*Action item*:
Each line holding the string "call" is to be copied from the data.
════════════════
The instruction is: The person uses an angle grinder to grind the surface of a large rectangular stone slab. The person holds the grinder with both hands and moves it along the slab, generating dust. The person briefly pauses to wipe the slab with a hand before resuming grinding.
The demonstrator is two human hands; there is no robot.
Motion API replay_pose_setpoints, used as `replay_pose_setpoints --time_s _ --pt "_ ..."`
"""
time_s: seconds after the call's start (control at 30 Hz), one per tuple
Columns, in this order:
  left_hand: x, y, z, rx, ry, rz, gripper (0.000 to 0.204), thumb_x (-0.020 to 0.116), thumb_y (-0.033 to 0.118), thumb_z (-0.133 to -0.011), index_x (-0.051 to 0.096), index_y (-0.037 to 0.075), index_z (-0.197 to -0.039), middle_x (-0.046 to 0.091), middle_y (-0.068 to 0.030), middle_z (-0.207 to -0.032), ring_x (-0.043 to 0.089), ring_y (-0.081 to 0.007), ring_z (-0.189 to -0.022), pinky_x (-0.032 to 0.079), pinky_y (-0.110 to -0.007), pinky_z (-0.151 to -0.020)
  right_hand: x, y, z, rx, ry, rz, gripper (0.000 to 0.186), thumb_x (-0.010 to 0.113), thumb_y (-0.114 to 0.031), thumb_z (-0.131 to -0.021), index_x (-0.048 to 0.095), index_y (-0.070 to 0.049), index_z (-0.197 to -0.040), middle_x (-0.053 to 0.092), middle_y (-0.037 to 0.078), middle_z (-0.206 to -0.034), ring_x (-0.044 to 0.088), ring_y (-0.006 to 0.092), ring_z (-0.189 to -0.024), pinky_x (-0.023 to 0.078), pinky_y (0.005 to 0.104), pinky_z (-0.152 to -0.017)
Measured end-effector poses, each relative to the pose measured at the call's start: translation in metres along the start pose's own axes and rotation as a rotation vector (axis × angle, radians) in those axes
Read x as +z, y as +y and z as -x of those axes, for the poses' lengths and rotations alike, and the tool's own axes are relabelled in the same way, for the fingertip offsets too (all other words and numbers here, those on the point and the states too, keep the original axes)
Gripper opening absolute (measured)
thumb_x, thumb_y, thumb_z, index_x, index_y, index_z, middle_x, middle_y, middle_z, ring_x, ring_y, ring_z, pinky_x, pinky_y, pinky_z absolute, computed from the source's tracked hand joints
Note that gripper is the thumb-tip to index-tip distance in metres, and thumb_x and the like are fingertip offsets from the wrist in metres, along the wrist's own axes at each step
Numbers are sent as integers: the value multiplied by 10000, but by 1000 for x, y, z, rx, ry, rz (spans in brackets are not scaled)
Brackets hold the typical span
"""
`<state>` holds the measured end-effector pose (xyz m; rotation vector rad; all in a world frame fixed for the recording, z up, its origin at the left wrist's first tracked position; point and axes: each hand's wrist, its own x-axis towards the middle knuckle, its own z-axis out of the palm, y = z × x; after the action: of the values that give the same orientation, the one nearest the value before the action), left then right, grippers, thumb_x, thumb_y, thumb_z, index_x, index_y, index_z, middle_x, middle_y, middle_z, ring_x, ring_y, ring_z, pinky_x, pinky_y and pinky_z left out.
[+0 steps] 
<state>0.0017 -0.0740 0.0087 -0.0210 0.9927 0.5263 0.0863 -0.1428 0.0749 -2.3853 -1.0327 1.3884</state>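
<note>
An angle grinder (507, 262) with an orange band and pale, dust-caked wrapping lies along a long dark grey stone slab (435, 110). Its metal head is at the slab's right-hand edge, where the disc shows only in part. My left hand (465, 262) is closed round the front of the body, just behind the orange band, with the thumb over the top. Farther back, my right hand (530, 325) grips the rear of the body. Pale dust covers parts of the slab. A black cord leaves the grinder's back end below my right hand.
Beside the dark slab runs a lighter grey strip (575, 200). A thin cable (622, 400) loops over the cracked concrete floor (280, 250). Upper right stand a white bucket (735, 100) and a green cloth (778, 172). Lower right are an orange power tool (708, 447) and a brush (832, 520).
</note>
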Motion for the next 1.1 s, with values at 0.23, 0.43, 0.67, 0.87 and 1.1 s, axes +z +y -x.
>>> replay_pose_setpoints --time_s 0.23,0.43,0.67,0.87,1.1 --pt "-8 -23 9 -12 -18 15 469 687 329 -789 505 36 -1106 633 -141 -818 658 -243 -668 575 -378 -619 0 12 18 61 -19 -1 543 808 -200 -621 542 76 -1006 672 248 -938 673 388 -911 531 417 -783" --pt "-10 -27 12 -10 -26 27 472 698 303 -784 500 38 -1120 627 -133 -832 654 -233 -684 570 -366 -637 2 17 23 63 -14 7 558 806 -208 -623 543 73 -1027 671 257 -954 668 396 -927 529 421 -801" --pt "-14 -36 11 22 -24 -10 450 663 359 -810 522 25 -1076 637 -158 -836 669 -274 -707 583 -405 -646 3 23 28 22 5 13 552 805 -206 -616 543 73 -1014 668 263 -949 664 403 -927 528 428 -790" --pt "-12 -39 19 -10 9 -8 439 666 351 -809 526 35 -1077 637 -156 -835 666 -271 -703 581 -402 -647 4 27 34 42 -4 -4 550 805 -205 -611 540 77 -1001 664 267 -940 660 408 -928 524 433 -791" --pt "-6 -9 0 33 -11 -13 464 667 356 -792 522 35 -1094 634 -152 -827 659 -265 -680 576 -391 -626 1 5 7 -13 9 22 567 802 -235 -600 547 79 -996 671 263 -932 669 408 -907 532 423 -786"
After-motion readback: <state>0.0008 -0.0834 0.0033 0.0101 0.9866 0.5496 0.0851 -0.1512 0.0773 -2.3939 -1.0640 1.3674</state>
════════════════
*Answer below*:
time_s: seconds after the call's start (control at 30 Hz), one per tuple
Measured end-effector poses, each relative to the pose measured at the call's start: translation in metres along the start pose's own axes and rotation as a rotation vector (axis × angle, radians) in those axes

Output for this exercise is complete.